* **WHAT IS BEING ASKED**
Reproduce the data below exactly. Skip the pictures.

Entries taken from a collection
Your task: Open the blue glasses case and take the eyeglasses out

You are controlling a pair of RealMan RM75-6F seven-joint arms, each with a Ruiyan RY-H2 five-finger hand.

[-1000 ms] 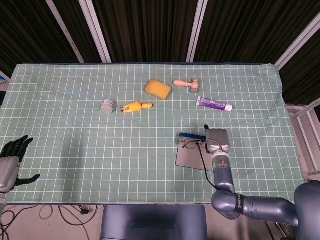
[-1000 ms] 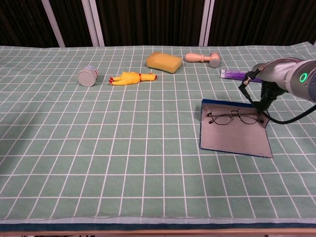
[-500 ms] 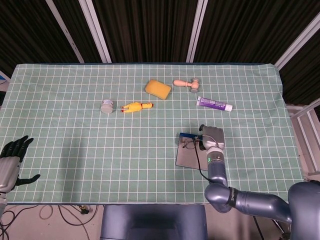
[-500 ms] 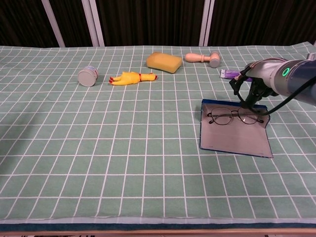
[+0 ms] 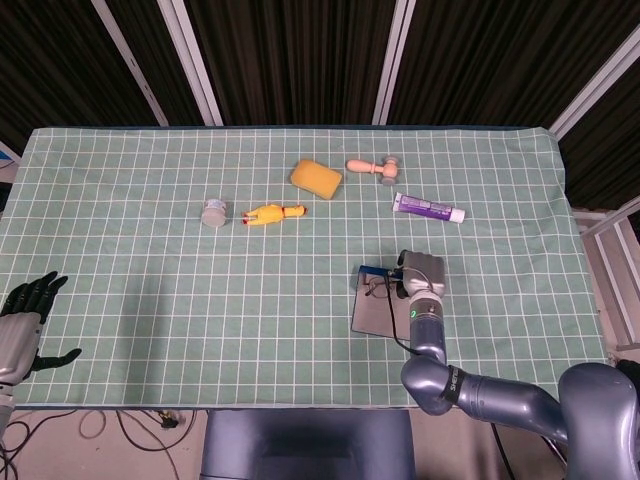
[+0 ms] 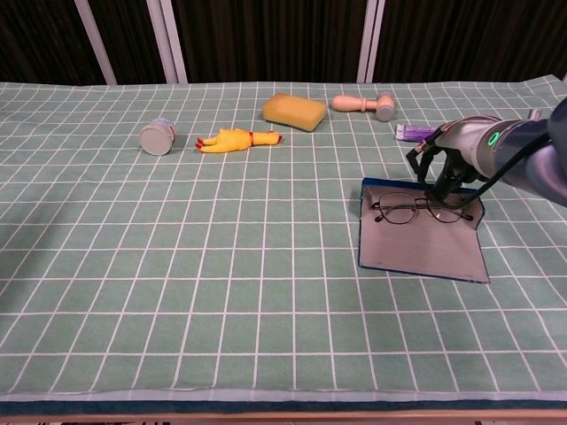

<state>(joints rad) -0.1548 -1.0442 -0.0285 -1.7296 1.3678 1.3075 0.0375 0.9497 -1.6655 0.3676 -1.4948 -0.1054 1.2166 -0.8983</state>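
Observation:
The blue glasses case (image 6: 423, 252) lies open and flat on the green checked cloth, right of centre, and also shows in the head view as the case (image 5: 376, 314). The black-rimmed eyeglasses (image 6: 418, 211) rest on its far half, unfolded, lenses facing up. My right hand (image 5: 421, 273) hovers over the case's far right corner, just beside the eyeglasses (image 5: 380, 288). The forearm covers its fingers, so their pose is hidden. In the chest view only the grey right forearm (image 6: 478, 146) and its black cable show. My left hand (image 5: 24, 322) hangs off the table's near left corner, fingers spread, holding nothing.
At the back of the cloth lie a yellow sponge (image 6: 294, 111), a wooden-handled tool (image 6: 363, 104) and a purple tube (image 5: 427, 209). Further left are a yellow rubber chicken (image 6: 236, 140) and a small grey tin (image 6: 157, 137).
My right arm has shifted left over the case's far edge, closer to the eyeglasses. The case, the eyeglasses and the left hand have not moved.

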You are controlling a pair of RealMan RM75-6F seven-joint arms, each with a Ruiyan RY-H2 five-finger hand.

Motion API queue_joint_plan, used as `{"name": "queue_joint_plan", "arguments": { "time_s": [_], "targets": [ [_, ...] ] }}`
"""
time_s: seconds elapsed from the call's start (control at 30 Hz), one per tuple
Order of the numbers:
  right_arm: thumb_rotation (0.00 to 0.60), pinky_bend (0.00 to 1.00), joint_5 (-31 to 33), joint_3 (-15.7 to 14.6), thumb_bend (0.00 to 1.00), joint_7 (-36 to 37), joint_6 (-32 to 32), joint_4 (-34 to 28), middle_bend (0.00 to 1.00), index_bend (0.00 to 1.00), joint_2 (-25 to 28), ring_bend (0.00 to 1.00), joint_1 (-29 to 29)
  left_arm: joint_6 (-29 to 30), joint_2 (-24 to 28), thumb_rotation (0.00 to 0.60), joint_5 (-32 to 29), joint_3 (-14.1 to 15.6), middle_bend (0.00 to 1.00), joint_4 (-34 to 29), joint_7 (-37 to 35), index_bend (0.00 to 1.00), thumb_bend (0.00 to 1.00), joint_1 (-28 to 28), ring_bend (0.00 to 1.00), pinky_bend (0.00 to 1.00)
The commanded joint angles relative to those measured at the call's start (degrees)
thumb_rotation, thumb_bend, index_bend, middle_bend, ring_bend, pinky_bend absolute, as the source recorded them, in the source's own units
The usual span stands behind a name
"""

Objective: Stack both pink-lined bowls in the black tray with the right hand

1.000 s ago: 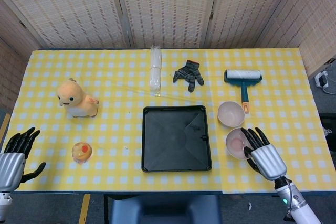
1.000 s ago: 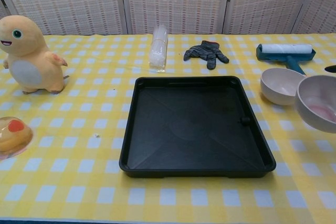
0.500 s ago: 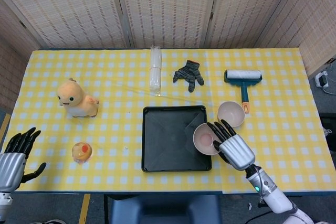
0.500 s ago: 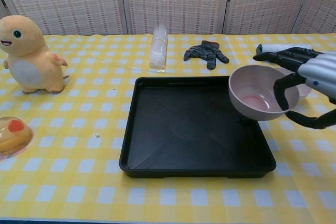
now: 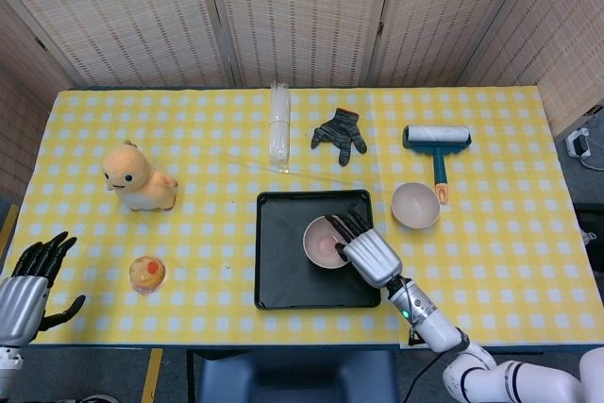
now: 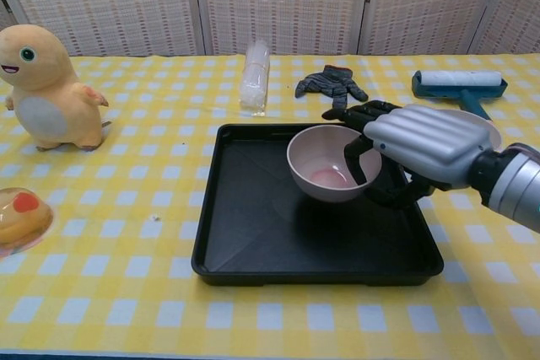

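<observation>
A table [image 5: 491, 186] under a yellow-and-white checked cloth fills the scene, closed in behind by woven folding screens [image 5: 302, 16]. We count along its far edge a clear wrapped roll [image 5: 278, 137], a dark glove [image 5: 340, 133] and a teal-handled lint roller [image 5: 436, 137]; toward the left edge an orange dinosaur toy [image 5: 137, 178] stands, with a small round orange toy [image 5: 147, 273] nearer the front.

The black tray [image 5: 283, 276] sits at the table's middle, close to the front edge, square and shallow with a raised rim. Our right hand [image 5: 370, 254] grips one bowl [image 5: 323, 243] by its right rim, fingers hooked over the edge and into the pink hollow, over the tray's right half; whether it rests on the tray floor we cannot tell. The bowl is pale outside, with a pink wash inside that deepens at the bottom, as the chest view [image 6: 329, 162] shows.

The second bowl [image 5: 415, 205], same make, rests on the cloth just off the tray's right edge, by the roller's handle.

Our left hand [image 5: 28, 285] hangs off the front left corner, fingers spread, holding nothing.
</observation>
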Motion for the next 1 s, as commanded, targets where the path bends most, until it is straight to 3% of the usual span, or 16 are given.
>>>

* **RESULT FOR THIS TASK**
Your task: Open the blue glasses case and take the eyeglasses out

You are controlling a pair of RealMan RM75-6F seven-joint arms, each with a Ruiyan RY-H2 five-finger hand.

[-1000 ms] 
[-1000 ms] 
[-500 ms] 
[-500 ms] 
[+0 ms] 
[+0 ms] 

<state>(joints rad) -0.1548 -1.0442 -0.0285 -1.7296 1.3678 1.3075 0.0375 0.9497 -1.6655 0.3676 -1.4948 -0.1054 1.2166 -0.8983</state>
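Observation:
The blue glasses case (image 6: 423, 252) lies open and flat on the green checked cloth, right of centre, and also shows in the head view as the case (image 5: 376, 314). The black-rimmed eyeglasses (image 6: 418, 211) rest on its far half, unfolded, lenses facing up. My right hand (image 5: 421, 273) hovers over the case's far right corner, just beside the eyeglasses (image 5: 380, 288). The forearm covers its fingers, so their pose is hidden. In the chest view only the grey right forearm (image 6: 478, 146) and its black cable show. My left hand (image 5: 24, 322) hangs off the table's near left corner, fingers spread, holding nothing.
At the back of the cloth lie a yellow sponge (image 6: 294, 111), a wooden-handled tool (image 6: 363, 104) and a purple tube (image 5: 427, 209). Further left are a yellow rubber chicken (image 6: 236, 140) and a small grey tin (image 6: 157, 137).
My right arm has shifted left over the case's far edge, closer to the eyeglasses. The case, the eyeglasses and the left hand have not moved.
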
You are controlling a pair of RealMan RM75-6F seven-joint arms, each with a Ruiyan RY-H2 five-finger hand.

Motion API queue_joint_plan, used as `{"name": "queue_joint_plan", "arguments": { "time_s": [_], "targets": [ [_, ...] ] }}`
"""
time_s: seconds elapsed from the call's start (control at 30 Hz), one per tuple
Order of the numbers:
  right_arm: thumb_rotation (0.00 to 0.60), pinky_bend (0.00 to 1.00), joint_5 (-31 to 33), joint_3 (-15.7 to 14.6), thumb_bend (0.00 to 1.00), joint_7 (-36 to 37), joint_6 (-32 to 32), joint_4 (-34 to 28), middle_bend (0.00 to 1.00), index_bend (0.00 to 1.00), joint_2 (-25 to 28), ring_bend (0.00 to 1.00), joint_1 (-29 to 29)
  left_arm: joint_6 (-29 to 30), joint_2 (-24 to 28), thumb_rotation (0.00 to 0.60), joint_5 (-32 to 29), joint_3 (-14.1 to 15.6), middle_bend (0.00 to 1.00), joint_4 (-34 to 29), joint_7 (-37 to 35), index_bend (0.00 to 1.00), thumb_bend (0.00 to 1.00), joint_1 (-28 to 28), ring_bend (0.00 to 1.00), pinky_bend (0.00 to 1.00)
The commanded joint angles relative to those measured at the call's start (degrees)
thumb_rotation, thumb_bend, index_bend, middle_bend, ring_bend, pinky_bend absolute, as the source recorded them, in the source's own units
The usual span stands behind a name
"""

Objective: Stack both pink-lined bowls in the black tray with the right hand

1.000 s ago: 
1.000 s ago: 
0.500 s ago: 
0.500 s ago: 
now: 
now: 

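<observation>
A table [image 5: 491, 186] under a yellow-and-white checked cloth fills the scene, closed in behind by woven folding screens [image 5: 302, 16]. We count along its far edge a clear wrapped roll [image 5: 278, 137], a dark glove [image 5: 340, 133] and a teal-handled lint roller [image 5: 436, 137]; toward the left edge an orange dinosaur toy [image 5: 137, 178] stands, with a small round orange toy [image 5: 147, 273] nearer the front.

The black tray [image 5: 283, 276] sits at the table's middle, close to the front edge, square and shallow with a raised rim. Our right hand [image 5: 370, 254] grips one bowl [image 5: 323, 243] by its right rim, fingers hooked over the edge and into the pink hollow, over the tray's right half; whether it rests on the tray floor we cannot tell. The bowl is pale outside, with a pink wash inside that deepens at the bottom, as the chest view [image 6: 329, 162] shows.

The second bowl [image 5: 415, 205], same make, rests on the cloth just off the tray's right edge, by the roller's handle.

Our left hand [image 5: 28, 285] hangs off the front left corner, fingers spread, holding nothing.
</observation>
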Motion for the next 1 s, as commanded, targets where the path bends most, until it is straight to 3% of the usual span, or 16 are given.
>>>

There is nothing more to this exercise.